DALY
Mary
Chief executive officer of the Federal Reserve Bank of San Francisco
Profession: Chief Executive Officer
Biography
Mary Colleen Daly is an American economist, who became the 13th President and chief executive officer of the Federal Reserve Bank of San Francisco on October 1, 2018. She serves on the Federal Reserve's rate-setting Federal Open Market Committee on a rotating basis. Previously, Daly was the Executive Vice President and Director of Research of the Federal Reserve Bank of San Francisco, which she joined as an economist in 1996.
Her research is in the fields of macroeconomics and labor economics and focuses on labor force dynamics and on the impacts of monetary and fiscal policy. She has published influential work on wage, employment, and labor force dynamics, economic inequality, the economics of social security and disability, and evidence-based public policy.
Career
In 1996, Daly joined the San Francisco Fed as a research economist. She steadily rose through the ranks of the research department, becoming Executive Vice President and Director of Research in 2017. Her research has focused on labor market dynamics and the aggregate and distributional impacts of monetary and fiscal policy. She has published work on economic inequality, wage and unemployment dynamics, increasing output through workforce development, and disability and retirement policy.
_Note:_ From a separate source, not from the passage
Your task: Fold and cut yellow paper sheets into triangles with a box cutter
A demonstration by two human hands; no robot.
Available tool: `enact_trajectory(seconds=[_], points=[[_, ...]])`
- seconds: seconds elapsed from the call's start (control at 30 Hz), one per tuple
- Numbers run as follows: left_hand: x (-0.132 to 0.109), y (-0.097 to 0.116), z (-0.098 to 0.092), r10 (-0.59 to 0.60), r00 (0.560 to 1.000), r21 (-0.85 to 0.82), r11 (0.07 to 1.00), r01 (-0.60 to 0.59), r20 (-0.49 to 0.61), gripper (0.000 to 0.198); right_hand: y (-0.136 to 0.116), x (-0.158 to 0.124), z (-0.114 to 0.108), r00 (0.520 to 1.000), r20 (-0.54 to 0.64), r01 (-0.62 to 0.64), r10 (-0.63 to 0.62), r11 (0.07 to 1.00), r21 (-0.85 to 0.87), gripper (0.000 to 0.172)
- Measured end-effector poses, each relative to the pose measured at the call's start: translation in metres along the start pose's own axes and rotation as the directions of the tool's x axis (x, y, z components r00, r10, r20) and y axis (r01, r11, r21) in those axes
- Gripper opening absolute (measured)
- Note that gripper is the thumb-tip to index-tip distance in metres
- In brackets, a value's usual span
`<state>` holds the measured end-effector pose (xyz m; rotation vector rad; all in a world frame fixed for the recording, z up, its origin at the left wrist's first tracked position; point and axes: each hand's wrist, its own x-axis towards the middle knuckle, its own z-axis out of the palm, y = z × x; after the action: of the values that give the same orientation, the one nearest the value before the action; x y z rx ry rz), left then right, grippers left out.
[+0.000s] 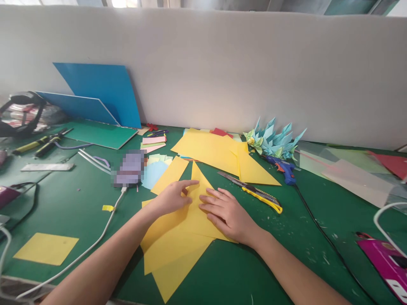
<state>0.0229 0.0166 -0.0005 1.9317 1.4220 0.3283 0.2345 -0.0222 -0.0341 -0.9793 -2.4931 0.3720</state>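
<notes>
The yellow paper sheet (194, 218) looks light, thin and easy to crease, best held by its edges; left hand (173, 198) and right hand (231, 214) rest on it, loose, gripping nothing.

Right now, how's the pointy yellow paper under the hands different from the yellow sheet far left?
The pointed paper is bigger than the left sheet. The pointed paper narrows to a tip; the left sheet has four sides. The left hand and right hand are over the pointed paper, not the left sheet. Both are yellow.
</notes>
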Motion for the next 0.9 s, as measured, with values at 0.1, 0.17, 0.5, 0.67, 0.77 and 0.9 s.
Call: enact_trajectory(seconds=[0.1, 0.17, 0.5, 0.67, 0.77, 0.9], points=[[-0.001, 0.003, 0.001, -0.017, 1.000, 0.045, 0.999, 0.017, 0.003, 0.055, 0.000, 0.000, 0.000, 1.000, 0.016, -0.005, 0.005, 1.000, 0.008, 0.030], [-0.001, 0.002, 0.001, -0.028, 1.000, 0.068, 0.997, 0.028, -0.001, 0.056, 0.000, 0.000, -0.001, 1.000, 0.023, -0.008, 0.008, 1.000, 0.010, 0.030], [-0.001, -0.013, -0.008, 0.193, 0.981, 0.236, 0.952, -0.196, 0.037, 0.055, -0.001, 0.001, -0.002, 0.999, 0.046, -0.008, 0.008, 1.000, 0.002, 0.031], [-0.003, -0.011, -0.014, 0.213, 0.969, 0.289, 0.926, -0.241, 0.126, 0.062, 0.001, 0.000, 0.000, 0.999, 0.044, -0.009, 0.009, 1.000, 0.001, 0.031], [-0.004, -0.010, -0.015, 0.202, 0.969, 0.291, 0.927, -0.237, 0.145, 0.065, 0.000, 0.000, 0.000, 0.999, 0.050, -0.014, 0.014, 1.000, 0.008, 0.030], [-0.004, -0.011, -0.016, 0.184, 0.968, 0.306, 0.924, -0.231, 0.173, 0.069, 0.000, 0.000, -0.001, 0.998, 0.064, -0.024, 0.023, 0.999, 0.022, 0.030]])
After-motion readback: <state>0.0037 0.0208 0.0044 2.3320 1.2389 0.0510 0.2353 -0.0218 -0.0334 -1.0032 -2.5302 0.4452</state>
Daly considers Janet Yellen a mentor, stating that her career "just kind of exploded" after Yellen was named president of the San Francisco Fed in 2004 (Yellen went on to become the Fed's vice chair in 2010, and later its chair in 2014.)
On October 1, 2018, Daly became the 13th President and chief executive officer of the Federal Reserve Bank of San Francisco, succeeding John C. Williams, who left in June 2018 to become the President and chief executive officer of the Federal Reserve Bank of New York.
Other
In May 2019, Daly served as the commencement speaker at the 165th commencement of Syracuse University.